The primary remediation strategy requires engineering teams to update the OpenTelemetry.Exporter.OpenTelemetryProtocol NuGet package to version 1.15.2 or later. This release integrates the memory-safe buffering mechanism and enforces the strict 4MiB constraint on all diagnostic payload ingestion. Security personnel should audit dependency manifests across all .NET projects to identify and upgrade any instances of the vulnerable version range.
In operational environments where immediate dependency updates are restricted, a reliable configuration workaround is available. The vulnerable code execution path only activates when the internal OpenTelemetry SDK logging mechanism attempts to emit a diagnostic event. Administrators can prevent the application from reading the malicious response body by verifying that OpenTelemetryProtocolExporterEventSource.Log.IsEnabled evaluates to false.
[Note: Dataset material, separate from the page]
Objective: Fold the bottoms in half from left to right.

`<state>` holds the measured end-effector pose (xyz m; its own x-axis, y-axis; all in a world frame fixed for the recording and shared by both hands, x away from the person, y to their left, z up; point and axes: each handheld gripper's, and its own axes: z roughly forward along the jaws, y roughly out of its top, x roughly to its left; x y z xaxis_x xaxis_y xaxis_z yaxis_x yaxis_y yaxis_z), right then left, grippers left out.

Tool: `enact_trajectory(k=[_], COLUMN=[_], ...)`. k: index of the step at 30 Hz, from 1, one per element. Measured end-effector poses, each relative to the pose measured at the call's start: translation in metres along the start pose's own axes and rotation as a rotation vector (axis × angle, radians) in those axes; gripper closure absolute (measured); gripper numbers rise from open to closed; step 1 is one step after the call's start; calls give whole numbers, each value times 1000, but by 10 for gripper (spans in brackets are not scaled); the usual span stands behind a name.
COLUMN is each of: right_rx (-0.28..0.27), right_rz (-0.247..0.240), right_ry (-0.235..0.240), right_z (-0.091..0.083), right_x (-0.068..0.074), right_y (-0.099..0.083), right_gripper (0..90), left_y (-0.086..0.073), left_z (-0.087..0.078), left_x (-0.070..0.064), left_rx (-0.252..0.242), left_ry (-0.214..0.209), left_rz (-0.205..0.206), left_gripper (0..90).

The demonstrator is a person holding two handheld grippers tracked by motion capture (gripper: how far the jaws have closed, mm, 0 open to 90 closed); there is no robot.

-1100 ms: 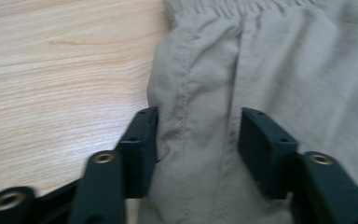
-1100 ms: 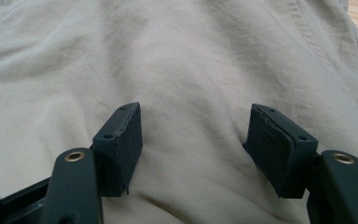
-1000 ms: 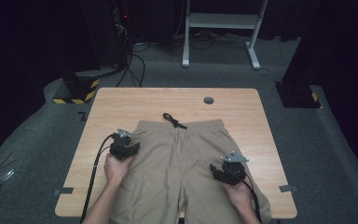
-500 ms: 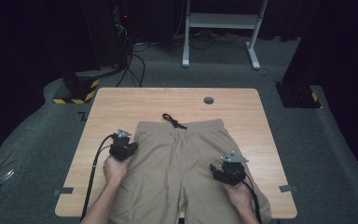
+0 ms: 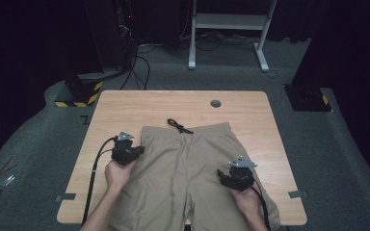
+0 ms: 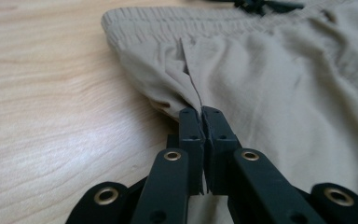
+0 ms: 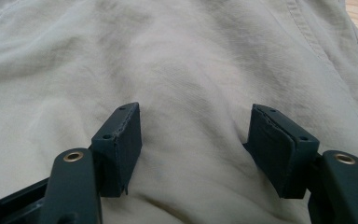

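Tan shorts (image 5: pixel 188 163) lie flat on the wooden table (image 5: pixel 125 108), waistband toward the far side, with a black drawstring (image 5: pixel 178 126) at the top. My left gripper (image 5: pixel 136 153) is at the shorts' left side seam, shut on a pinched fold of the cloth (image 6: pixel 186 88) just below the waistband (image 6: pixel 168 25). My right gripper (image 5: pixel 224 177) rests on the right leg of the shorts, jaws open, pads pressed down on the fabric (image 7: pixel 196 93) with nothing pinched between them.
A round cable grommet (image 5: pixel 216 103) sits near the table's far edge. Beyond the table stand a white frame (image 5: pixel 231 29) and black stands with yellow-black striped bases (image 5: pixel 77 96). Bare wood lies left of the shorts and behind them.
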<state>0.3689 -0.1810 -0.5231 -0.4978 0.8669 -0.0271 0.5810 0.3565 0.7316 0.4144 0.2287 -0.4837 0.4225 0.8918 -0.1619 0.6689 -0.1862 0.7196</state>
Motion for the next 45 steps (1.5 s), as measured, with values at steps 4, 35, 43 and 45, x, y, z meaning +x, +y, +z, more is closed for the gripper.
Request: enact_trajectory(k=[4, 35, 43, 45], right_rx=[-1, 0, 0, 1], right_rz=[0, 1, 1, 1], right_ry=[0, -1, -1, 1], right_z=[0, 0, 0, 0], right_x=[0, 0, 0, 0], right_y=[0, 0, 0, 0], right_gripper=[350, 350, 350, 350], left_y=[6, 47, 58, 61], left_z=[-6, -24, -25, -25], left_x=[-4, -49, -62, -67], left_rx=[-17, -100, -114, -117], left_ry=[-27, -202, -247, -257], left_rz=[-5, 49, 66, 72], left_gripper=[874, 875, 875, 875])
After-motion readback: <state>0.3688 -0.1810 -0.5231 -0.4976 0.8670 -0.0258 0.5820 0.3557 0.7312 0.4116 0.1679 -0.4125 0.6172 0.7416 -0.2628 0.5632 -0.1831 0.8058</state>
Development teams must ensure that no internal diagnostic listeners or EventSource subscribers are attached to the OpenTelemetry provider in production deployments. Disabling these internal SDK logs thoroughly neutralizes the attack vector. When the logs are inactive, the application correctly discards the HTTP failure payload without attempting to buffer the stream into managed memory.
CVSS:3.1/AV:A/AC:H/PR:N/UI:N/S:U/C:N/I:N/A:H| Product | Affected Versions | Fixed Version |
|---|---|---|
OpenTelemetry.Exporter.OpenTelemetryProtocol OpenTelemetry | >= 1.13.1, < 1.15.2 | 1.15.2 |
| Attribute | Detail |
|---|---|
| CWE ID | CWE-400 |
| Attack Vector | Adjacent Network |
| CVSS v3.1 Score | 5.3 |
| Impact | Denial of Service (Memory Exhaustion) |
| Exploit Status | No Known Public Exploit |
| CISA KEV Status | Not Listed |
The software does not properly control the allocation and maintenance of a limited resource thereby enabling an actor to influence the amount of resources consumed, eventually leading to the exhaustion of available resources.